深夜2時、愛猫のアメリカンショートヘア(3才・メス)を抱えて夜間外来に飛び込んできた40代の飼い主女性は、最初から半狂乱状態だった。
「うちの子、吐き気が止まらないんです! 大至急診てください! お願いします!」
勝手に診察台に愛猫を寝かせる飼い主に仰天しつつ、獣医師が病状を聞くと、「それを調べるのがあなたの仕事でしょう!」とピシャリ。検査のために採血しようとしたら、いきなり怒鳴られた。
「何するんですか! うちの子を傷つけたら許しませんよ!」
治療のためにも必要な行為だと説明するも、「この子の血はきれいですから!」と取り付く島もなし。しまいにはこんな発言も飛び出した。
「治せなかったら料金は支払いませんからね」
8月初旬、都心で動物病院を経営する獣医師のAさん(43才)が体験した出来事である。
「この程度は序の口です。治療方針に従わない、金を払わない、預けたまま取りに来ない。そういう滅茶苦茶な飼い主、“モンスターペイシェント”が今、ペット業界でも激増しているんです」(Aさん)
一般社団法人ペットフード協会の調査によれば、犬猫の推計飼育頭数は1972万頭(2016年度)。犬は年々減少しているが、その分猫が増加。15才未満の子供が1500万人の日本にあって、今や子供よりペットの方が多い。

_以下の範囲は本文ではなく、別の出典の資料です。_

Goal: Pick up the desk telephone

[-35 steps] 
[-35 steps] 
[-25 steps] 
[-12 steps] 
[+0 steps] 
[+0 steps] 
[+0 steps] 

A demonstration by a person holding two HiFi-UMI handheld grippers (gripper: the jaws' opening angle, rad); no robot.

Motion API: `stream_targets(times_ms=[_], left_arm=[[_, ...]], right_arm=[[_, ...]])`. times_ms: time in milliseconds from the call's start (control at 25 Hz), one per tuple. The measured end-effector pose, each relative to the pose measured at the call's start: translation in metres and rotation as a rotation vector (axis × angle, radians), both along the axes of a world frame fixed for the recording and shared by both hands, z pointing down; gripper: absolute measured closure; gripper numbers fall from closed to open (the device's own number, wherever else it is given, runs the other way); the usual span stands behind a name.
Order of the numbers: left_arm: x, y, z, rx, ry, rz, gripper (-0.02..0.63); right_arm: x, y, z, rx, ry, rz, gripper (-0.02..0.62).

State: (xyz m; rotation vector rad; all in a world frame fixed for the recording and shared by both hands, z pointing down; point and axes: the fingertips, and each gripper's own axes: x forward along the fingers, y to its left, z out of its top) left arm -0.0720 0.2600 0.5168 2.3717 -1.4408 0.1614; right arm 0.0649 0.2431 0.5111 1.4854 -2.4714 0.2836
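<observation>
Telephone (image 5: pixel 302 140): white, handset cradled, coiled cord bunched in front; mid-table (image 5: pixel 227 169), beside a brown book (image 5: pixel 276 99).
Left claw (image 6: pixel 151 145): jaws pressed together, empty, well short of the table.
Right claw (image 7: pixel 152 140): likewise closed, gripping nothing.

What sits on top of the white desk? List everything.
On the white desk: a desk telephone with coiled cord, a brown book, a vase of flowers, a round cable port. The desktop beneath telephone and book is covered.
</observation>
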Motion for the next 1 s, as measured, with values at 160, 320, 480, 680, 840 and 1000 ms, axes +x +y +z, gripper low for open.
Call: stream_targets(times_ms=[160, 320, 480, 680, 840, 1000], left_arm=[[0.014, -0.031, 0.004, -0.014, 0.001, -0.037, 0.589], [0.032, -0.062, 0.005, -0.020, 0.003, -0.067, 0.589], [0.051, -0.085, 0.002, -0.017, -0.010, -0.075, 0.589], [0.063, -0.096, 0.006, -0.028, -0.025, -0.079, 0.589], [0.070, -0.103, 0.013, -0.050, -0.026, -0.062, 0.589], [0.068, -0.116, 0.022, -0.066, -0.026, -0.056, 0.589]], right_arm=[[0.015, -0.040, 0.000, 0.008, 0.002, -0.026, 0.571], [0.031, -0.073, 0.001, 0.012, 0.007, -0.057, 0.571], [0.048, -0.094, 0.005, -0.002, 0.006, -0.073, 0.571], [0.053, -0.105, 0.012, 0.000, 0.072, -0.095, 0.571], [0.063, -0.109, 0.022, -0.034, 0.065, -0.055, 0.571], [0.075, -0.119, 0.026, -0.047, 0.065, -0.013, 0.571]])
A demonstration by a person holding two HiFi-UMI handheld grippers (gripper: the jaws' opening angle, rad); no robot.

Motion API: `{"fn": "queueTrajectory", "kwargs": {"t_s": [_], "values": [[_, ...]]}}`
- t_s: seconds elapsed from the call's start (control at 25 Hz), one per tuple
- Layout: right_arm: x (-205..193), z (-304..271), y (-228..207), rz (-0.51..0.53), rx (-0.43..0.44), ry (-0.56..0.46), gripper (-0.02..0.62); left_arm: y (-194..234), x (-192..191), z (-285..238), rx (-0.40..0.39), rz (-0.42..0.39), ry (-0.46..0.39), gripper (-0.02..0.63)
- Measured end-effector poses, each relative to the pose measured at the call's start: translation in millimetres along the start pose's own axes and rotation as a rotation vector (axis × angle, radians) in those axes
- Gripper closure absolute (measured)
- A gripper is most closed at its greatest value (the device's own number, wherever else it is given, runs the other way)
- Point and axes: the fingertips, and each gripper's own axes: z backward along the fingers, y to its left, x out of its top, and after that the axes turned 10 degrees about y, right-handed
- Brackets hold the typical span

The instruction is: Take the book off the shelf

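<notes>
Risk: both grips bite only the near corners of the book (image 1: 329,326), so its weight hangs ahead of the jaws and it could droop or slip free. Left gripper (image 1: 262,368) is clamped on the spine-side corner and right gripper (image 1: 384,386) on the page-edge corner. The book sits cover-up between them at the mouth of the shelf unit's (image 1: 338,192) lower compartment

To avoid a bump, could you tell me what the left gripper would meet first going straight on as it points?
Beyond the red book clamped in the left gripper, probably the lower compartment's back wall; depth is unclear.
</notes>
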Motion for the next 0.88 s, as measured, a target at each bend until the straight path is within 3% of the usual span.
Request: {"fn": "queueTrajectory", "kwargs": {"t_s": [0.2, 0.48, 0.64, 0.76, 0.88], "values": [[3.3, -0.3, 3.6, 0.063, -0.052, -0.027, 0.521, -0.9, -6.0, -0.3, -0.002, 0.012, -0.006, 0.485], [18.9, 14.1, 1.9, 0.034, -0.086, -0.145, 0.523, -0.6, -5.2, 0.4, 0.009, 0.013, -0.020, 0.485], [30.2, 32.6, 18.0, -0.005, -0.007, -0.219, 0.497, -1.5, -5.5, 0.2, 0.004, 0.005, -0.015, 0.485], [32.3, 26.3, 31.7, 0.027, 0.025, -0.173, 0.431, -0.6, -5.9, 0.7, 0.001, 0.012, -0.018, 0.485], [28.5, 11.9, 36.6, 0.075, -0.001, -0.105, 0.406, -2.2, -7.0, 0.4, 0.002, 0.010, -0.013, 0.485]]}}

「動物病院は年々増えています。都内ではすでに飽和状態。病院が増えすぎて食っていけない獣医師も出てきている。腕の悪い獣医師が淘汰されるのは仕方ないですが、今われわれが直面している最大の問題は、医師の数ではなく患者。飼い主のモラル崩壊にあります」(Aさん)
冒頭のエピソードはその一例。取材を進めると、多くの獣医師が頭を抱える「モンスターペイシェント」の実態が次々と明らかになった。